■ **ACTIVITY**:
Print all the data below exactly, without images.

■ **INFORMATION SUPPLIED**:
•••••

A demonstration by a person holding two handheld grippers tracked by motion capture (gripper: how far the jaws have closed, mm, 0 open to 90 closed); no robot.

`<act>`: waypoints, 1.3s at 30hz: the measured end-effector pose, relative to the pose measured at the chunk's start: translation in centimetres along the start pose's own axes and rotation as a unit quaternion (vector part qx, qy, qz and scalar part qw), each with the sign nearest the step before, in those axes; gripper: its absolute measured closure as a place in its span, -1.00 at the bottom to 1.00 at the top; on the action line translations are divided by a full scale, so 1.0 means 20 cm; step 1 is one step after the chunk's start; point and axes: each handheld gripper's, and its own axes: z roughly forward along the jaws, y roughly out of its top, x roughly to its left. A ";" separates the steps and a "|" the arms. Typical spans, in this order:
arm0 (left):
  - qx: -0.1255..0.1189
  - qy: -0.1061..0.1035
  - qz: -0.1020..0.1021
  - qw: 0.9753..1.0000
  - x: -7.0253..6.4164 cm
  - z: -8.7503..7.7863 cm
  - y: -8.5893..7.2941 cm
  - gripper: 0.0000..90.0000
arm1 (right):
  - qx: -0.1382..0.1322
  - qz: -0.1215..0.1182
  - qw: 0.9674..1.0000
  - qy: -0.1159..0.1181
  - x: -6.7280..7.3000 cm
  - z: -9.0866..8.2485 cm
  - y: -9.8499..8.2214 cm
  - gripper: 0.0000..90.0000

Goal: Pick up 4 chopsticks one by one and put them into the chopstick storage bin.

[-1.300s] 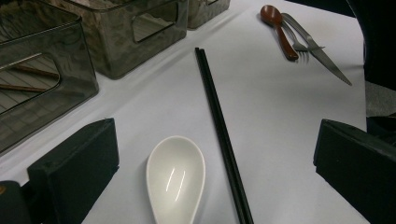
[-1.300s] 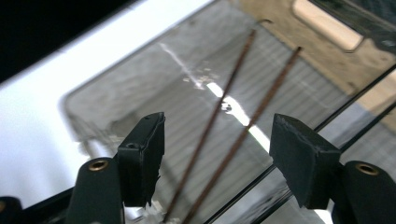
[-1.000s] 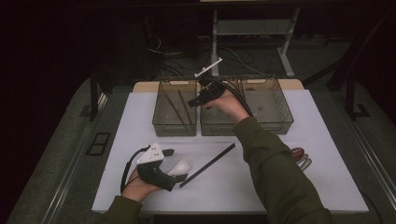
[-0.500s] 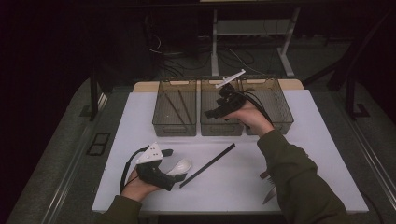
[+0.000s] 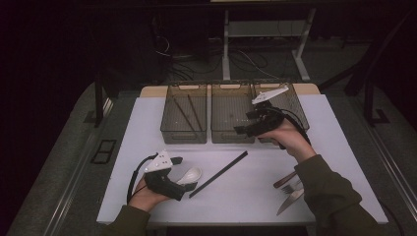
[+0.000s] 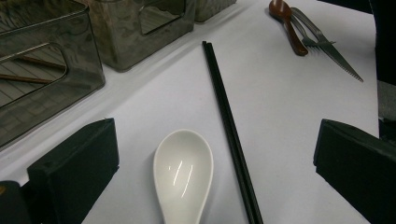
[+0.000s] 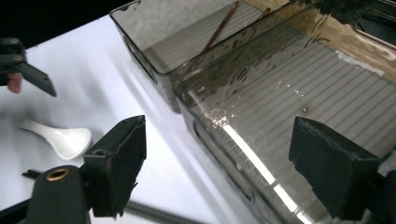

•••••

■ **ANSWER TO THIS TASK**:
A demonstration by a person holding two handheld grippers tracked by motion capture (gripper: how far the jaws have closed, mm, 0 open to 90 closed); no robot.

`<act>`: waypoints, 1.3s at 30hz: the measured end-effector pose, relative to the pose measured at the chunk's start: translation in centimetres along the start pose's own axes and rotation as a unit quaternion (vector part qx, qy, qz and scalar part qw), each with the sign nearest the step before, in those axes; gripper: its absolute measured closure as a place in its span, -1.00 at the bottom to 1.00 at the top; on the action line translations are divided by a full scale, so 1.0 means 20 cm; step 1 is one step after the chunk's start; point and axes: each handheld gripper's, and its own axes: z roughly forward along the jaws, y roughly out of its top, x roughly to its left. A ";" separates the steps and a "|" the arms. Typical spans, in this order:
arm0 (left):
  - qx: -0.1255..0.1189
  - qy: -0.1061..0.1035
  - qz: -0.1020..0.1021
  - qw: 0.9753..1.0000
  - x: -7.0253..6.4164 cm
  - z: -8.7503..7.7863 cm
  - y: -8.5893..7.2941 cm
  - gripper: 0.0000..90.0000
arm1 (right):
  - qx: -0.1382..0.1322
  - qz: -0.1215..0.1182
  - qw: 0.9674..1.0000
  - qy: -0.1159..0.1181
  - x: -6.7280..7.3000 cm
  - z: -9.0866..8.2485 cm
  - y: -9.8499..8.2214 cm
  - gripper: 0.0000..90.0000

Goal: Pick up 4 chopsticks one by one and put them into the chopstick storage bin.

[-1.300s] 
[-1.300s] 
[-1.000s] 
[-0.500s] 
[+0.000s] 
[+0.000s] 
[+0.000s] 

No more output is required for this exercise.